EXERCISE DESCRIPTION: The listing below is to be reproduced in full, character for character.
▶
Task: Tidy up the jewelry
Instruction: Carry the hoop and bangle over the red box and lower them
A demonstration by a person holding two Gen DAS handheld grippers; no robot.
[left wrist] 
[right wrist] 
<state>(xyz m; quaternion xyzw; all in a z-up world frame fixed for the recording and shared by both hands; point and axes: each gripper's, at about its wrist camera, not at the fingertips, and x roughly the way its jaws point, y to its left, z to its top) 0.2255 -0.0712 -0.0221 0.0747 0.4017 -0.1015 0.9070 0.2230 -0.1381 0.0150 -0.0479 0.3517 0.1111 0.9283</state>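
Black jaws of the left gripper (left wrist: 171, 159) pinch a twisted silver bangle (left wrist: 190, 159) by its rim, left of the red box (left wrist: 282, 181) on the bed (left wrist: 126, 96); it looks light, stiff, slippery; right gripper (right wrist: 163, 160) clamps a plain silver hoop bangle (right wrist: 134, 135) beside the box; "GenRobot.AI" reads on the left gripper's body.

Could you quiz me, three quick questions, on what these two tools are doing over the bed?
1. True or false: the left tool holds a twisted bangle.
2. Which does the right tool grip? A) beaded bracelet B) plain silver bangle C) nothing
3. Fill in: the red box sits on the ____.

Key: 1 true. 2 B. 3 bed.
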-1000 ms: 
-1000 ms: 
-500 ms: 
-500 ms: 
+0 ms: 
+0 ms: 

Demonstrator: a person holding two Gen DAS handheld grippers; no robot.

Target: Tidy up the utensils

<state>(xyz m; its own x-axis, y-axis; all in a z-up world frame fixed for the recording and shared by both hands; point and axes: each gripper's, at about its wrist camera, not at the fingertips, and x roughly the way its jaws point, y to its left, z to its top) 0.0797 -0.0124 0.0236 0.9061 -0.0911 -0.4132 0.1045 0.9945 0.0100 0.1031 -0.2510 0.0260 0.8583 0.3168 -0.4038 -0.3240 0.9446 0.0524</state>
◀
EXPECTED OUTPUT:
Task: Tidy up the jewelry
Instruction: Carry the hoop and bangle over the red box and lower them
A demonstration by a person holding two Gen DAS handheld grippers; no robot.
[left wrist] 
[right wrist] 
<state>(xyz m; quaternion xyzw; all in a z-up world frame fixed for the recording and shared by both hands; point and axes: each gripper's, at about its wrist camera, not at the fingertips, and x roughly the way its jaws point, y to its left, z to its top) 0.2255 -0.0712 -0.0221 0.0747 0.4017 -0.1015 0.9070 0.2230 -0.1381 0.0150 -0.0479 0.3517 0.1111 0.9283</state>
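Black jaws of the left gripper (left wrist: 171, 159) pinch a twisted silver bangle (left wrist: 190, 159) by its rim, left of the red box (left wrist: 282, 181) on the bed (left wrist: 126, 96); it looks light, stiff, slippery; right gripper (right wrist: 163, 160) clamps a plain silver hoop bangle (right wrist: 134, 135) beside the box; "GenRobot.AI" reads on the left gripper's body.

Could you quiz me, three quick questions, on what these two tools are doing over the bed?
1. True or false: the left tool holds a twisted bangle.
2. Which does the right tool grip? A) beaded bracelet B) plain silver bangle C) nothing
3. Fill in: the red box sits on the ____.

Key: 1 true. 2 B. 3 bed.
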-1000 ms: 
-1000 ms: 
-500 ms: 
-500 ms: 
+0 ms: 
+0 ms: 

Demonstrator: a person holding two Gen DAS handheld grippers; no robot.

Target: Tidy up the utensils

<state>(xyz m; its own x-axis, y-axis; all in a z-up world frame fixed for the recording and shared by both hands; point and axes: each gripper's, at about its wrist camera, not at the fingertips, and x roughly the way its jaws point, y to its left, z to its top) 0.0797 -0.0124 0.0236 0.9061 -0.0911 -0.4132 0.1045 0.9945 0.0100 0.1031 -0.2510 0.0260 0.8583 0.3168 -0.4038 -0.3240 0.9446 0.0524</state>

The answer has been given, and the exercise is complete.